Summary. The manuscript introduces ArguMath, an AI-simulated classroom environment for training pre-service mathematics teachers (PMTs) in orchestrating mathematical argumentation. It details a formative study with eight experienced teachers to identify design requirements (personalization, realistic simulations, structured reflection, ease of use), followed by system development with three components: classroom customization, LLM-based student simulations grounded in authentic transcripts plus real-time instructional suggestions, and discourse annotation for reflection. An exploratory user study with seven PMTs, supplemented by interviews with four experienced teachers, indicates potential for supporting orchestration skills, especially theory-aligned questioning strategies.

Significance. If substantiated, this work could meaningfully advance HCI applications in teacher education by offering scalable, low-risk practice for complex pedagogical skills that are difficult to rehearse in live classrooms. The grounding of simulations in authentic transcripts and the integration of annotation-based reflection represent thoughtful, theory-informed design choices that align with established principles in educational technology. The formative-to-exploratory workflow is appropriate for an HCI design paper and provides a useful template for future LLM-supported professional development tools.

major comments (3)

[User Study / Results] User Study section: The central claim that ArguMath 'has the potential to support PMTs' classroom orchestration skills, particularly theory-aligned questioning strategies' rests entirely on post-session qualitative self-reports, annotations, and interviews from seven PMTs (plus four teacher interviews). No pre/post quantitative rubric scores, control condition, objective performance metrics, or transfer test to live classrooms are described, leaving the evidence unable to distinguish tool effects from novelty, social desirability, or general reflection practice.
[System Design] System Design / Simulation Component: The claim that interactions with 'AI students grounded in authentic transcripts' produce sufficiently realistic practice for developing transferable orchestration skills is load-bearing but unsupported by any validation data. The manuscript provides no details on transcript selection criteria, processing methods, fidelity checks against real student argumentation patterns, or empirical testing of simulation realism.
[Discussion] Discussion / Evaluation: The four teacher interviews are presented as complementing the PMT data, yet the manuscript does not report specific findings from these interviews, how they triangulate with PMT feedback, or any resulting design changes. This weakens the evidential basis for the 'potential' conclusion.

minor comments (4)

[Abstract / Methods] Clarify participant counts and roles for consistency: the abstract and text alternate between seven PMTs for the exploratory study and eight teachers for the formative study; ensure all numbers and selection criteria are stated uniformly.
[System Implementation] Add reproducibility details for the LLM component: specify the model (e.g., GPT-4 version), prompting strategy, temperature, and any fine-tuning or few-shot examples used to generate student responses and instructional suggestions.
[Figures / System Description] Improve figure and interface descriptions: include example screenshots of the customization panel, real-time suggestion overlay, and annotation interface with captions that explicitly link visual elements to the three core components.
[Abstract / Results] Minor phrasing: the phrase 'complemented by interviews with four experienced teachers' in the abstract and results could be expanded to indicate whether these teachers were distinct from the formative-study cohort.

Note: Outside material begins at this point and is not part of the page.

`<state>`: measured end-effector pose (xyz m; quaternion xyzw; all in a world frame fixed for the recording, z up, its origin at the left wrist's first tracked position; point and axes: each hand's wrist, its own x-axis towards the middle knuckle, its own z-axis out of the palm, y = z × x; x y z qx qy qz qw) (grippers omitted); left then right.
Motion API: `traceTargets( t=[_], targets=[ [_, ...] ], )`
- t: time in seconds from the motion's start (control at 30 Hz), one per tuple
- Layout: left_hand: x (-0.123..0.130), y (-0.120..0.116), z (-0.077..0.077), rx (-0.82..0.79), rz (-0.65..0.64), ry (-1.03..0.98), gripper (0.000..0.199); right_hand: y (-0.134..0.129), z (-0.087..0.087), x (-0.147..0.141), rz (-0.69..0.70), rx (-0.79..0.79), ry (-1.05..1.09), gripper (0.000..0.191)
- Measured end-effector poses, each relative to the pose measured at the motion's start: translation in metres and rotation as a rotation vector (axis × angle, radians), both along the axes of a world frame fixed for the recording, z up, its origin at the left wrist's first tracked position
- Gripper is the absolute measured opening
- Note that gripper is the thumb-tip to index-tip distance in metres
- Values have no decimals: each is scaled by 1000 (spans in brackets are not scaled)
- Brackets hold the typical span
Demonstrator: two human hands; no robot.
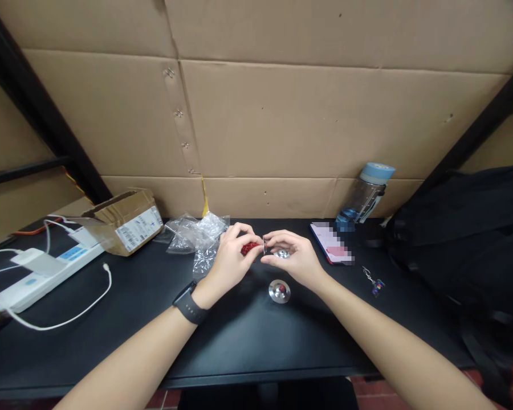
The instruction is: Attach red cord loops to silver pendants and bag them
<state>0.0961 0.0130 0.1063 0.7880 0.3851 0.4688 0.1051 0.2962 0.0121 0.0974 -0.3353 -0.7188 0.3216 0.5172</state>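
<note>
Two bare forearms (128,356) stretch in from the near edge over a black table (222,347), a dark watch (190,302) strapped round the left wrist. They lead to the hands, which meet near the middle of the table. The left hand (233,253) has its thumb and forefinger pinched together, with a bright red item (248,248) gripped in the fingers. The right hand (297,256) faces it, thumb and fingers curved with a gap between them, their tips beside a thin upright piece (264,245) at the left fingertips. That piece is slim and seen edge-on, so I cannot fairly tell what it is or whether the right fingers grip it.

Under the right hand shows a shiny metal part (282,254), partly covered by the fingers. Nearer the camera lies a round metal disc (275,295) with a small red spot at its middle.

Left of the hands are crumpled clear plastic bags (188,236), then an open cardboard box (132,228) and a white power strip (29,285) with cables. To the right lie a phone (329,242) and a keychain (374,283); behind them is a blue-lidded bottle (367,191), and a black backpack (465,228) fills the far right.
</note>
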Motion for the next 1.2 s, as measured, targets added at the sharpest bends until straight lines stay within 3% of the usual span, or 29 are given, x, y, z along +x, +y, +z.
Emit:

Simulated Author's Rebuttal

3 responses · 0 unresolved

We thank the referee for the positive assessment of our work's significance and for the constructive major comments. We address each point below, providing clarifications and indicating where revisions will be made to strengthen the manuscript.

read point-by-point responses

Referee: [User Study / Results] User Study section: The central claim that ArguMath 'has the potential to support PMTs' classroom orchestration skills, particularly theory-aligned questioning strategies' rests entirely on post-session qualitative self-reports, annotations, and interviews from seven PMTs (plus four teacher interviews). No pre/post quantitative rubric scores, control condition, objective performance metrics, or transfer test to live classrooms are described, leaving the evidence unable to distinguish tool effects from novelty, social desirability, or general reflection practice.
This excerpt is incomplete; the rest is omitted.